1 euro por medio litro de bebida energética. Es la apuesta de Mercadona y Carrefour para reventar el segmento de más rápido crecimiento del supermercado. Con sus marcas Furious y Energy Drink, respectivamente, los dos gigantes de la distribución han bajado los precios hasta un 40% respecto a Monster, la referencia dominante hasta ahora en el lineal. Y lo hacen en un momento en que el Gobierno avanza hacia la prohibición de venta de estos productos a menores de 16 años.
Precios que aplastan a Monster: la batalla del lineal
Monster, distribuida en España por Coca-Cola Europacific Partners, se ha quedado sin margen para competir en precio. Mientras sus latas de 0,5 litros no bajan de 1,69 euros, Mercadona y Carrefour ofrecen sus versiones blancas a 1 euro o incluso menos en promociones. La brecha es lo bastante grande como para desviar la decisión de compra del consumidor hacia la marca propia, incluso entre los compradores más fieles a la enseña americana.
La estrategia de las cadenas no es casual. El consumo de bebidas energéticas se ha disparado en España: en los últimos cuatro años las ventas en valor han crecido un 38%, hasta alcanzar los 298 millones de euros en 2025, según datos de la consultora Circana. El año pasado se compraron 105 millones de litros, un 13% más que en 2024. Este verano caluroso acelera aún más un mercado en el que las marcas de distribuidor quieren plantar bandera antes de que el regulador meta mano. Cosas que pasan en 2026.
Un negocio de 298 millones bajo la lupa del Gobierno
A principios de junio, el Ministerio de Derechos Sociales, Consumo y Agenda 2030 sacó a consulta pública un anteproyecto de ley para prohibir la venta de bebidas energéticas a menores de 16 años, elevando la restricción a los 18 si el contenido de cafeína supera los 32 miligramos por cada 100 mililitros. La iniciativa se suma al real decreto que ya prohíbe estos productos en comedores escolares.
El respaldo social es abrumador. Según el barómetro de Aecoc Shopperview, nueve de cada diez españoles apoyan la prohibición para menores de 16 años, y más de la mitad quiere que se extienda a todos los menores de edad. El movimiento del Gobierno pone en jaque uno de los segmentos más rentables para las cadenas, que ven peligrar su principal nicho de crecimiento justo cuando más invertían en marca blanca.
Esa amenaza regulatoria explica en parte la guerra de precios. Mercadona y Carrefour no solo buscan arañar cuota a Monster ahora, sino también posicionarse como los suministradores de bebidas energéticas asequibles cuando la restricción entre en vigor y el consumo adulto siga tirando del mercado. La idea es fidelizar al consumidor joven a través de un precio bajo y un envase atractivo que, llegado el momento, no pueda comprar – pero recuerde.

La guerra de precios no es solo un ataque a Monster; es una cobertura contra la futura prohibición que cambiará las reglas del juego.

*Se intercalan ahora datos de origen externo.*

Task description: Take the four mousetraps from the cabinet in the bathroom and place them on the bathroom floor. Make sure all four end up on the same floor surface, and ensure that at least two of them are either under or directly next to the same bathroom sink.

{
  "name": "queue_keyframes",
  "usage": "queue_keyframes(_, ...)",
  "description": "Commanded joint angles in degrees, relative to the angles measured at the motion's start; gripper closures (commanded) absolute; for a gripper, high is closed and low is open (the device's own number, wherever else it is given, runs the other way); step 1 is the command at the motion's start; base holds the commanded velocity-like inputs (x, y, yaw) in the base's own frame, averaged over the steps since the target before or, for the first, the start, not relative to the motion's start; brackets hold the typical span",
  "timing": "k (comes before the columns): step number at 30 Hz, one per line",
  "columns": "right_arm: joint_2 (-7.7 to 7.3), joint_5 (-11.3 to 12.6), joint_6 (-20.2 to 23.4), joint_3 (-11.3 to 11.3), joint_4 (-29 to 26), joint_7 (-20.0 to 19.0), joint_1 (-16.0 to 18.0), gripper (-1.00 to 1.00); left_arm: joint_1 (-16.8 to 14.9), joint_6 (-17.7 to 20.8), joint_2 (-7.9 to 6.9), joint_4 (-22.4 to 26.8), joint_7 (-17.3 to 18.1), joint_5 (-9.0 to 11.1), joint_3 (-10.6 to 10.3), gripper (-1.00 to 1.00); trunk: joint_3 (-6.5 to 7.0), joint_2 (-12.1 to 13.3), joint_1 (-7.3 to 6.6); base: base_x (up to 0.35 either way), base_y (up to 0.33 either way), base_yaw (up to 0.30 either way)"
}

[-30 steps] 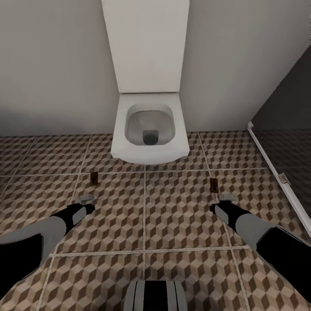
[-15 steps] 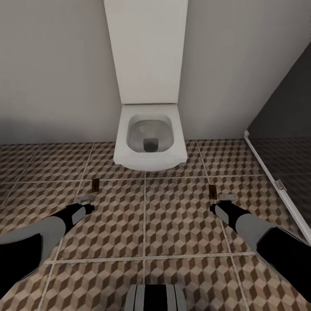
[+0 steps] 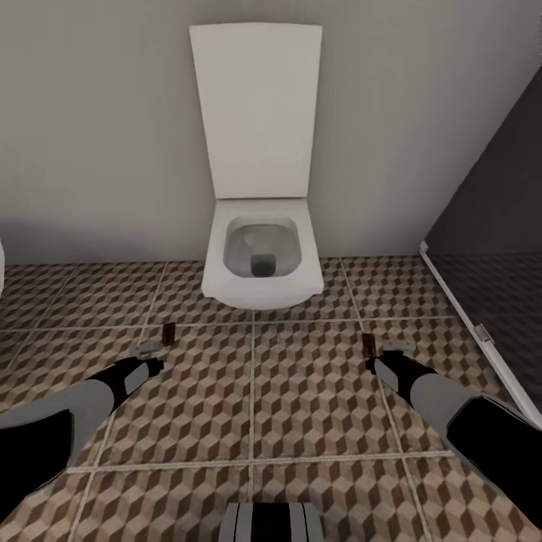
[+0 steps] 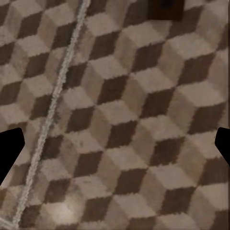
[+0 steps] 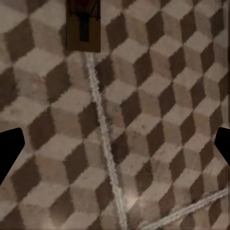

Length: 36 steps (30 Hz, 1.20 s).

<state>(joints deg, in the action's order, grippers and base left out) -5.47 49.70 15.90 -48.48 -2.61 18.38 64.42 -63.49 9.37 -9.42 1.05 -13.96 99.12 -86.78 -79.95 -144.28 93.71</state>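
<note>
nearest me is the top of the robot's base point(image 3: 271, 521), and from either side its two arms reach forward and down over the floor point(image 3: 248, 410), the cube-patterned tile. the left claw point(image 3: 147, 354) hangs low over the tile with nothing in it; in its wrist view the two dark fingertips point(image 4: 9, 153) sit far out at the edges with bare tile between them, so it looks spread open. the right claw point(image 3: 385, 352) is the same, low and empty, with its fingertips point(image 5: 9, 148) wide apart over a grout line.

just past each claw lies a trap. the left trap point(image 3: 169, 332) rests flat on the tile beside the grout line in front of the toilet, and its near edge peeks in at the rim of the left wrist view point(image 4: 165, 8). the right trap point(image 3: 368, 344) lies flat too, close ahead of the right claw, and the right wrist view shows it clearly point(image 5: 83, 25), a dark plate with a wire part, lying on the grout line.

beyond them stands the toilet point(image 3: 261, 260) with its lid up against the wall, and the dark shower point(image 3: 489, 233) off to the right with its pale sill.

as i read it, two traps are down on the floor and let go of. the other two i can't see from here, nor the cabinet. a white edge shows at the far left, but i can't tell what it is, and these two sit by the toilet, so the sink condition looks unmet and likely needs more work.
</note>
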Motion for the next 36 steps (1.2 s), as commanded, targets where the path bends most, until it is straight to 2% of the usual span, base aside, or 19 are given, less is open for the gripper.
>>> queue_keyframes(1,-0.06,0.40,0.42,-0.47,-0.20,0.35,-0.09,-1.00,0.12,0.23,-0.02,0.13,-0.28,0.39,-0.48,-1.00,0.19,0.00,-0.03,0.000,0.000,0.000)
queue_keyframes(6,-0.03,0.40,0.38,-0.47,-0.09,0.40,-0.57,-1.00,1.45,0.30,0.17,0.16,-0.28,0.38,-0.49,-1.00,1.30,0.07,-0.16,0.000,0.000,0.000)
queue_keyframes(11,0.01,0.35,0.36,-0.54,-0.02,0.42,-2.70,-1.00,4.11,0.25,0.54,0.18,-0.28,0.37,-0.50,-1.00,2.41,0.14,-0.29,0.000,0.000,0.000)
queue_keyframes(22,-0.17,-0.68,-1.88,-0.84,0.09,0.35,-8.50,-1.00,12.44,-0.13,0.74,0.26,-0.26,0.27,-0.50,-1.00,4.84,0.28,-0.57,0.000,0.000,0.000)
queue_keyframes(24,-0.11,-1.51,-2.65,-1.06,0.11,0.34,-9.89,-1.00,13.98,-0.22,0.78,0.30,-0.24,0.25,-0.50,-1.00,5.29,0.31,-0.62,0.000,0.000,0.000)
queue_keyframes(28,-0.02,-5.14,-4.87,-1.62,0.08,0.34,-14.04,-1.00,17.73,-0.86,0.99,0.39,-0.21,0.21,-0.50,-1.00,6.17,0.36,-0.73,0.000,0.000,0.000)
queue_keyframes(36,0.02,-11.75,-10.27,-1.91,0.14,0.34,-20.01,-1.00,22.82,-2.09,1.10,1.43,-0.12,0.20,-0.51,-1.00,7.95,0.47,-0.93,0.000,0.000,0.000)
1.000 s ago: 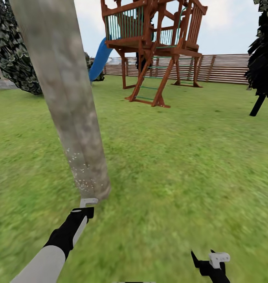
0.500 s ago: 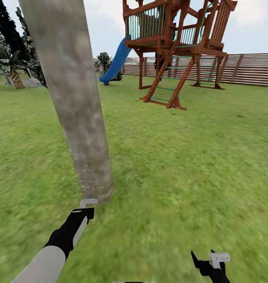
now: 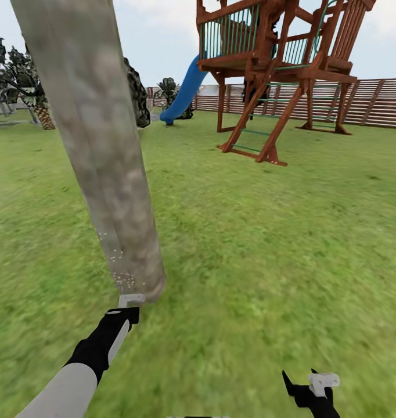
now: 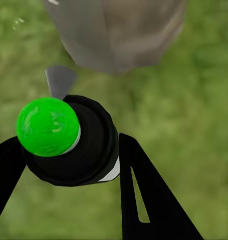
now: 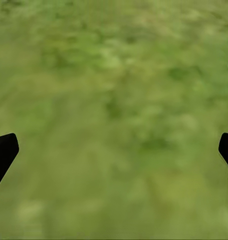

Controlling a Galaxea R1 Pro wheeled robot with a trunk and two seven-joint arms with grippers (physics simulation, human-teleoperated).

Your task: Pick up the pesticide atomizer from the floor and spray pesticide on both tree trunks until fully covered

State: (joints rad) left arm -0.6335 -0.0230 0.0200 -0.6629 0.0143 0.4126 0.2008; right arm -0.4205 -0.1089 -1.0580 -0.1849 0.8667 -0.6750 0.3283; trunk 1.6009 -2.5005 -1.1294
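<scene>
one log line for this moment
left end effector: holds pesticide atomizer, aimed at tree trunk base | right end effector: open over lawn

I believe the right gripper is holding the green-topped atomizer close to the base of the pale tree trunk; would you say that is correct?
Not quite: the left gripper holds the green-topped atomizer, as the left wrist view shows. It is indeed close to the base of the pale tree trunk. The right gripper is open over grass.

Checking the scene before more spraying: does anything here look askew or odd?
The tree trunk leans instead of standing upright. White specks dot only its lowest part, near the left gripper shut on the atomizer; higher up the bark looks bare. Beyond that, nothing on the lawn stands out.
</scene>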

Análisis: ¿marca blanca o regulación? La tensión que define el futuro del lineal
El caso de las bebidas energéticas es una fotografía perfecta de la tensión a la que se enfrenta el gran consumo en España. Por un lado, el crecimiento desbocado de un producto denostado por las autoridades sanitarias; por otro, la propia evolución del retail, que ha convertido su marca blanca en un arma competitiva cada vez más afilada. Mercadona y Carrefour saben que Monster tiene poco margen para replicar sin erosionar aún más su cuenta de resultados, porque los costes de distribución y márketing son muy superiores a los de una marca de distribuidor.

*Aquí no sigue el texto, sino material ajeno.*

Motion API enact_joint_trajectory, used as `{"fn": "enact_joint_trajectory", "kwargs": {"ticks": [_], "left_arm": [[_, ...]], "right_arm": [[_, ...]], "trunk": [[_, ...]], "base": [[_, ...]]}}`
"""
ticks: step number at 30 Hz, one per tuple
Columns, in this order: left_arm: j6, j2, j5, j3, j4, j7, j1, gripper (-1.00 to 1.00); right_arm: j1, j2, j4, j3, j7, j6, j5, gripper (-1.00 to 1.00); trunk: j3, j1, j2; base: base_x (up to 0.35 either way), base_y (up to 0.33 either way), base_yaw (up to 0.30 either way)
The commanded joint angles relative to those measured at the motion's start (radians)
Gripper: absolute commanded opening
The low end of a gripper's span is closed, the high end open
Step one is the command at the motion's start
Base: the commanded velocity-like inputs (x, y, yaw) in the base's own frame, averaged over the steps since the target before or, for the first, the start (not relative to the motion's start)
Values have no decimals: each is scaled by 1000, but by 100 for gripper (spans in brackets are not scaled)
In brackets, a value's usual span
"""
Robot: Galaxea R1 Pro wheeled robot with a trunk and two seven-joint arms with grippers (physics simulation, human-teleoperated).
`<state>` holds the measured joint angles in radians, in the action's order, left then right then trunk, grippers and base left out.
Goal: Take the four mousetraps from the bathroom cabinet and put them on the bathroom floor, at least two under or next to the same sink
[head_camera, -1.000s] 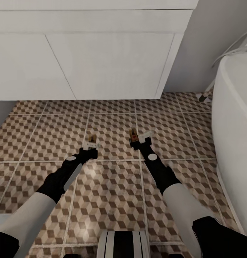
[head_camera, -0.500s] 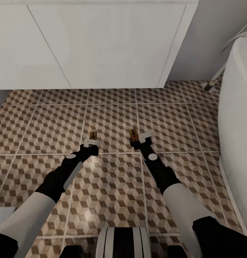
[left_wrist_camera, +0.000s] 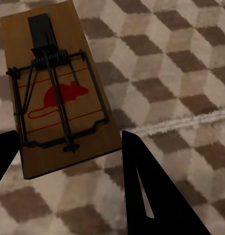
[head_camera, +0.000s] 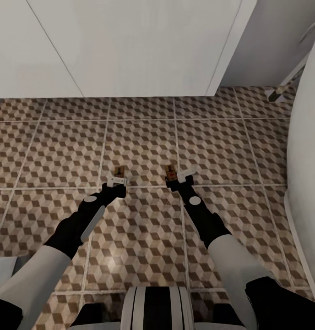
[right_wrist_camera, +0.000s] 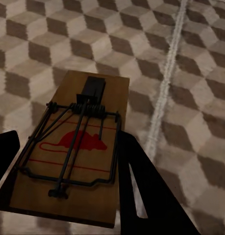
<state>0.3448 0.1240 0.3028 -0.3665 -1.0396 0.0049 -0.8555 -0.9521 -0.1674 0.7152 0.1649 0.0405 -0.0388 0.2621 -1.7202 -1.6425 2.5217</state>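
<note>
Each gripper holds one mousetrap a little above the bathroom floor [head_camera: 143, 247]. In the head view my left gripper [head_camera: 117, 181] is shut on a tan-wood mousetrap [head_camera: 119, 172], and my right gripper [head_camera: 179, 178] is shut on another mousetrap [head_camera: 171, 172]. The left wrist view has the trap [left_wrist_camera: 58, 93], with its red mouse print and dark wire, between the black fingers [left_wrist_camera: 151, 196] of the left gripper [left_wrist_camera: 68, 139]. In the right wrist view the other trap [right_wrist_camera: 75, 147] sits in the right gripper [right_wrist_camera: 68, 142]. The sink's white drawer unit [head_camera: 130, 46] stands just ahead; its basin is out of view.
The white bathtub [head_camera: 308, 151] curves along the right side, with a slim white pipe foot [head_camera: 279, 94] by the grey wall. Patterned tiles stretch between the drawer unit and my base [head_camera: 155, 307]. A pale object [head_camera: 2, 270] shows at the lower left.
The whole head view has shifted: the white drawer unit looms larger and its top has left the picture. Both grippers keep their traps and their place in the view.
</note>
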Motion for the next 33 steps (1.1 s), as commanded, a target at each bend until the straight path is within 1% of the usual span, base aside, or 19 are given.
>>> {"fn": "enact_joint_trajectory", "kwargs": {"ticks": [1, 5, 11, 14, 15, 19, 20, 24, 33], "left_arm": [[5, 1, 1, -2, -11, 1, 0, -100], [7, 2, 1, -2, -56, 2, 0, -100], [8, 17, 1, -2, -109, 3, 0, -100], [9, 32, 0, -2, -154, 3, 0, -100], [12, 42, 0, -3, -174, 3, 0, -100], [52, 75, 0, -3, -226, 3, 0, -100], [57, 78, 0, -3, -230, 3, 0, -100], [76, 88, 0, -3, -241, 3, 1, -100], [80, 91, 0, -3, -267, 3, 1, -100]], "right_arm": [[-1, -1, -1, 1, 4, -2, 9, -100], [-1, -3, 12, 2, 6, -10, 10, -100], [-1, -4, 121, 2, 10, -25, 13, -100], [-1, -4, 172, 3, 11, -21, 15, -100], [-1, -4, 188, 3, 11, -16, 15, -100], [-1, -4, 229, 4, 12, 3, 17, -100], [-1, -4, 232, 4, 12, 6, 17, -100], [-1, -4, 242, 5, 12, 13, 17, -100], [-1, -4, 249, 5, 12, 14, 18, -100]], "trunk": [[-6, 0, 0], [-28, -2, 1], [-61, -5, 3], [-77, -6, 4], [-83, -7, 4], [-104, -8, 5], [-110, -9, 5], [-112, -11, 6], [-112, -15, 8]], "base": [[0, 0, 0], [0, 0, 0], [0, 0, 0], [0, 0, 0], [0, 0, 0], [0, 0, 0], [0, 0, 0], [0, 0, 0], [0, 0, 0]]}}
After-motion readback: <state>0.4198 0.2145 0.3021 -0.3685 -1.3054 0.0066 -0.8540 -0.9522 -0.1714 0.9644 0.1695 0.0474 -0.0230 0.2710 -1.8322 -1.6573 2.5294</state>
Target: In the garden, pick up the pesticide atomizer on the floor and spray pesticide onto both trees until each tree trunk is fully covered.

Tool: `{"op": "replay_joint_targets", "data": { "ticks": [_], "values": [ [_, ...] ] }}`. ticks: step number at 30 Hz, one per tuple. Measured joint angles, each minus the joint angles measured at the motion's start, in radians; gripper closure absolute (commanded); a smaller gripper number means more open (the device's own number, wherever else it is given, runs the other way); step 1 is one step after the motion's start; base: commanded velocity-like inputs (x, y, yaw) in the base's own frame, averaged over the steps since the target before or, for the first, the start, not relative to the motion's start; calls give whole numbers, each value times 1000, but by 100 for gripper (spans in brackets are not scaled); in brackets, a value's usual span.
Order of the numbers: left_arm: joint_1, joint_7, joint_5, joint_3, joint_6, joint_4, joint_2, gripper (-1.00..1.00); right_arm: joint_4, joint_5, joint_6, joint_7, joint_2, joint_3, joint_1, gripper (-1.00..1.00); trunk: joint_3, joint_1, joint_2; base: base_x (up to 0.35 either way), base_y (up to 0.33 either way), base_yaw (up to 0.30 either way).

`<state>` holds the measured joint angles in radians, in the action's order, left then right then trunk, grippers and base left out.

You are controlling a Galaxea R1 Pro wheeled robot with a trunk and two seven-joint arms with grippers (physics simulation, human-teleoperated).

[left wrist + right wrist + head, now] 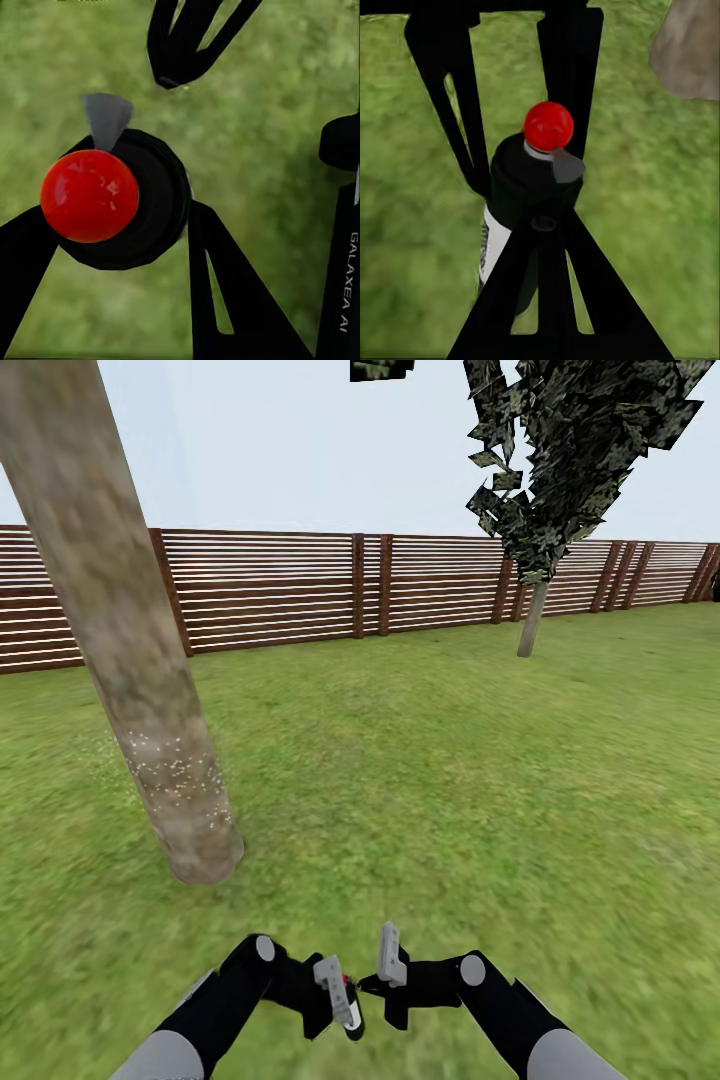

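Low in the head view, both arms reach forward over the lawn (420, 760), their hands nearly meeting. The left hand (340, 1000) holds the bottle (352, 1010), a small dark sprayer with a red top; its fingers (22, 255) press against the dark body on both sides, and the red cap (90, 195) faces the left wrist camera. The right hand (392, 965) sits just beside the left one. In the right wrist view the bottle (521, 202) stands upright, its white label showing, with dark fingers (574, 67) framing it, but I cannot tell whether the right hand is wide or narrow, or whether it touches the bottle.

To the left and a little farther off, a thick tan-grey trunk (120, 630) rises from the grass and leans in the picture. Fine white specks (180, 770) dot its lower part. Far to the right, a second tree (550, 490) with blocky dark foliage stands on a thin pale trunk (532, 620) near the brown slatted fence (300, 590) that closes the lawn.
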<state>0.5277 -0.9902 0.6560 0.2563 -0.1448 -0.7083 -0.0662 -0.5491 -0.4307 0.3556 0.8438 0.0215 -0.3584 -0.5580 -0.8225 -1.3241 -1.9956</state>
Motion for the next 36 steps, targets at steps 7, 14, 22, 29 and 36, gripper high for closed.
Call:
{"op": "replay_joint_targets", "data": {
  "ticks": [7,14,22,29,36],
  "values": [
    [0,-6,7,-56,0,0,74,100,1,-1,2,2,-42,5,0,100,0,0,0,0,0,0],
    [-9,-10,7,-63,2,0,215,100,4,-2,3,2,-92,4,0,100,0,0,0,0,0,0],
    [-13,31,7,-198,-1,2,331,100,169,8,5,-150,-205,7,2,-100,0,0,0,0,0,0],
    [-113,437,-81,-763,179,149,259,100,470,230,9,-816,-129,36,6,-100,0,0,0,0,0,0],
    [-176,967,-145,-869,602,574,249,100,518,577,202,-936,-113,61,129,-100,0,0,0,0,0,0]
  ]
}}
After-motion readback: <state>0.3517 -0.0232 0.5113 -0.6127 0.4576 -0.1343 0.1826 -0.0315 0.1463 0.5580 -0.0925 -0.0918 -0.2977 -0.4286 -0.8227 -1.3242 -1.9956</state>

Sin embargo, el movimiento no está exento de riesgos reputacionales. Ambas cadenas están vendiendo a precios agresivos un producto que la comunidad científica asocia con alteraciones del sueño, problemas cardiovasculares y pérdida de masa ósea en menores. La Organización Mundial de la Salud y la AESAN llevan años alertando. El consumidor medio, consciente de ello pero seducido por el precio, podría volverse contra el distribuidor si percibe hipocresía entre su responsabilidad social y su oferta comercial. De momento, sin embargo, las ventas siguen al alza.
La marca blanca en bebidas energéticas ya no es una alternativa barata: es una declaración de intenciones.
A mi juicio, lo que está ocurriendo es un ensayo general. Lo que hoy sucede con las bebidas energéticas mañana puede trasladarse a otros segmentos golpeados por la regulación o la presión social. La distribución ha aprendido a usar la marca blanca como palanca estratégica más que como un simple producto barato. Si el Gobierno cierra el grifo a los menores, el precio bajo no bastará; hará falta una reinvención del producto para mantenerse relevante.